Уж кому, как не Слиману, об этом знать – во Франции его частенько отовсюду вышибают, и здесь, видимо, та же история: пара студентов, строящих из себя физиогномистов, перегораживают ему дорогу, но – непонятно, как и на каком языке, – он быстро их переубеждает и проходит внутрь с привычными наушниками на шее, а оставшиеся за бортом изгои в акриловых банлонах провожают его завистливыми взглядами.
Первое же действующее лицо, с которым он сталкивается внутри, поучает зрительский молодняк: «Heracleitus contains everything that is in Derrida and more»[371]. Это Стервелла Редгрейв, она же Камилла Палья. В одной руке у нее мохито, в другой мундштук, на конце которого тлеет и сладко благоухает черная сигарета. Рядом Хомски – беседует со студентом из Сальвадора, который объясняет ему, что Революционно-демократический фронт недавно был обезглавлен в его стране военизированными отрядами и правительственными силами. Де-факто левой оппозиции в Сальвадоре больше нет, и это, кажется, очень беспокоит Хомски, нервно пыхтящего самокруткой.

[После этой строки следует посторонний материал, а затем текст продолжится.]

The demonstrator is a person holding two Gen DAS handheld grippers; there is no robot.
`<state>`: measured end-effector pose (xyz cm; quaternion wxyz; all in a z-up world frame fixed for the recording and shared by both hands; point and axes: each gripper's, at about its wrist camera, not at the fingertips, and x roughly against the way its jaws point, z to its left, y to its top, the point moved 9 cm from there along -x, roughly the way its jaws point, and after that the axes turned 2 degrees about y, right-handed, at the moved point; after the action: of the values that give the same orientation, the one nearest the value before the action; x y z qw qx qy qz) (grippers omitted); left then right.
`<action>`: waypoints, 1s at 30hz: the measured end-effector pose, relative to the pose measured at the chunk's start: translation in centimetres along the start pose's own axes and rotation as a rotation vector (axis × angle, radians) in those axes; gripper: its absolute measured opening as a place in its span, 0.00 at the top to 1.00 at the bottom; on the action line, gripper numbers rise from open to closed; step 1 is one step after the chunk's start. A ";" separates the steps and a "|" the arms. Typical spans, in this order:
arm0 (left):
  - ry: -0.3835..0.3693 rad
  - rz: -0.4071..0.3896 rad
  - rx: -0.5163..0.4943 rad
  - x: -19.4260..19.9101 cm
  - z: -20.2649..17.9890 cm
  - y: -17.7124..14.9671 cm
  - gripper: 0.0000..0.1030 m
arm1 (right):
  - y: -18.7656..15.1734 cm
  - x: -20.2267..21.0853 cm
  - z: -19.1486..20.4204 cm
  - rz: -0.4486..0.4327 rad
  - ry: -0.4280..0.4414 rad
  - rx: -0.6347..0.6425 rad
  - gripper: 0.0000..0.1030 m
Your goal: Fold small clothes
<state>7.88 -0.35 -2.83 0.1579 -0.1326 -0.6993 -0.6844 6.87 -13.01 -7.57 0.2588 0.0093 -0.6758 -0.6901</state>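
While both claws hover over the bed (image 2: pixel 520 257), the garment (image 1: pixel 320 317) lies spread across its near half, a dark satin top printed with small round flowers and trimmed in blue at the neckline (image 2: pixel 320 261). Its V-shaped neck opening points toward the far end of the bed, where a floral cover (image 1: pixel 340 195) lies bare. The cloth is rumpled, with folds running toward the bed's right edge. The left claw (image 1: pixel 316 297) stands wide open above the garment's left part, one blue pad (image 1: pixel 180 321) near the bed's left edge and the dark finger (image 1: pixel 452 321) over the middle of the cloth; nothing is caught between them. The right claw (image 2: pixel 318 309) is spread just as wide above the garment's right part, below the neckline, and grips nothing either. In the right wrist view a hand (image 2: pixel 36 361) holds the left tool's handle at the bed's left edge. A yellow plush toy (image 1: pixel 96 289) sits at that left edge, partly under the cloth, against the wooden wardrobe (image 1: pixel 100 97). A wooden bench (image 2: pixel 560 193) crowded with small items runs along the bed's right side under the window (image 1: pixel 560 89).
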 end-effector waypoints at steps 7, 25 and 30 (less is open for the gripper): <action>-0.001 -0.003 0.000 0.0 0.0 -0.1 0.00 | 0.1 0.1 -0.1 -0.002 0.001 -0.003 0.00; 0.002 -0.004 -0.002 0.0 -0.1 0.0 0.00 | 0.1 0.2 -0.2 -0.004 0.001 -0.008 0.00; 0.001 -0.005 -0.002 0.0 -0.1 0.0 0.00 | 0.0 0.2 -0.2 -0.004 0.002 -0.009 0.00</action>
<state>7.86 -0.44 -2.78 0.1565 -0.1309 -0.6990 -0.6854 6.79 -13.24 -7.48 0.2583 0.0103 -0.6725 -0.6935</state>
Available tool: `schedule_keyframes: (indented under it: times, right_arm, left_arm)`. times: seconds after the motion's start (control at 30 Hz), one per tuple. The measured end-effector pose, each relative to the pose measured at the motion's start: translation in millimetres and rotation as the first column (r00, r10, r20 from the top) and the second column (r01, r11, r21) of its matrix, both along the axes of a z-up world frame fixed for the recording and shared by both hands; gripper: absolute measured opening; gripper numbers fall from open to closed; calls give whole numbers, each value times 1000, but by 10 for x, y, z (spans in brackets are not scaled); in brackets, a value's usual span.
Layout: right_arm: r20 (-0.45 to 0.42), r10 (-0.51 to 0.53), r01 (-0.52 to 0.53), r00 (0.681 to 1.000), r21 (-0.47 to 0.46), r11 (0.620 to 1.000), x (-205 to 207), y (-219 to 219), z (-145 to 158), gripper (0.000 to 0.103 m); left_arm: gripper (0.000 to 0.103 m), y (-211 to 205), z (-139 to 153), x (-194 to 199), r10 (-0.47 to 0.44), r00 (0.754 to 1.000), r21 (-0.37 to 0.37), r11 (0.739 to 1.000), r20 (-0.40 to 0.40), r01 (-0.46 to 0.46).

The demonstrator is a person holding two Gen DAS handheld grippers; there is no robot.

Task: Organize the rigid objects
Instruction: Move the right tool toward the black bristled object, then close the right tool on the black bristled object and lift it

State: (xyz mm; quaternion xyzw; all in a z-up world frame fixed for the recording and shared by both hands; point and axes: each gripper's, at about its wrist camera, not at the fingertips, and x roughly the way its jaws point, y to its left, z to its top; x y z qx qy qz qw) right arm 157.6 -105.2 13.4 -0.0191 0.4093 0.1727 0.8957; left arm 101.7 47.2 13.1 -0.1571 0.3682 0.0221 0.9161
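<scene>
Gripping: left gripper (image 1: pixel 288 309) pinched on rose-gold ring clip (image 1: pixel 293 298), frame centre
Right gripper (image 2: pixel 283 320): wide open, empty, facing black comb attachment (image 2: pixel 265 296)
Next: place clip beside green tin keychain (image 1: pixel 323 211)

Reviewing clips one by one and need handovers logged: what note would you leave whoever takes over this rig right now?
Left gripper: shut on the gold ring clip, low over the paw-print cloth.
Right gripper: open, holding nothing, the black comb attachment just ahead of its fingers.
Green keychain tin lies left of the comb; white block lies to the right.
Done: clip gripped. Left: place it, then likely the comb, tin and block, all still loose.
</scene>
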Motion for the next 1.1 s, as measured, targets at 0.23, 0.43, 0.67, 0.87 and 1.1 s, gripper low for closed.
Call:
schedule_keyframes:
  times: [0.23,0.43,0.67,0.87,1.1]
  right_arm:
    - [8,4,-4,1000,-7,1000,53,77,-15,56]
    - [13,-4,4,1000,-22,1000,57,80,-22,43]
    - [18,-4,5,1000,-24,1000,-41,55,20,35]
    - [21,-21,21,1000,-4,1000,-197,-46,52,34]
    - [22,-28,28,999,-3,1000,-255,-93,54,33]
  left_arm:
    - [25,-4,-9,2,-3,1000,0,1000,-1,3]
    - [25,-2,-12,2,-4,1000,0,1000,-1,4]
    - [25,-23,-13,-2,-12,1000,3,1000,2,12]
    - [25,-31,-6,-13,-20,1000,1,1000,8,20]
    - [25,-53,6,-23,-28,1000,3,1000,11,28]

Наверное, это привычка тереться по темным углам ведет Слимана вниз, в подвал, где звучит «Die Young» в испонении «Black Sabbath». Там несколько компаний хорошо одетых и уже пьяных студентов устроили лэп-дэнс, кто во что горазд. Фуко здесь, в черной кожаной куртке, без очков (чтобы погрузиться в туман жизни, – думает Слиман, хорошо его зная). Философ дружески машет ему и показывает пальцем на студентку в юбке, которая, как стриптизерша, вертится вокруг металлической стойки. Слиман обращает внимание, что она без лифчика, но на ней белые трусики, дополняющие белые кроссовки «Найк» с жирной красной запятой (как машина Старски и Хатча, только наоборот)[372].
Кристева, танцующая с Полем де Маном, замечает Слимана. Де Ман спрашивает, о чем она задумалась. «Мы в катакомбах первых христиан», – отвечает она. Но глаз с жиголо не сводит.
Ищет он кого-то, что ли. Вот поднимается наверх. На лестнице встречает Морриса Цаппа, тот ему подмигивает. Аудиосистема выдает «Misunderstanding» группы «Genesis». Слиман берет рюмку с текилой. Слышно, как закрывшиеся в спальнях студенты трахаются или блюют. Кое-где двери открыты, и видно, как они курят и пьют пиво, сидя по-турецки на односпальных кроватях, и говорят о сексе, политике и литературе. За одной из закрытых дверей он, кажется, узнает голос Сёрла и странное хрюканье. Слиман возвращается вниз.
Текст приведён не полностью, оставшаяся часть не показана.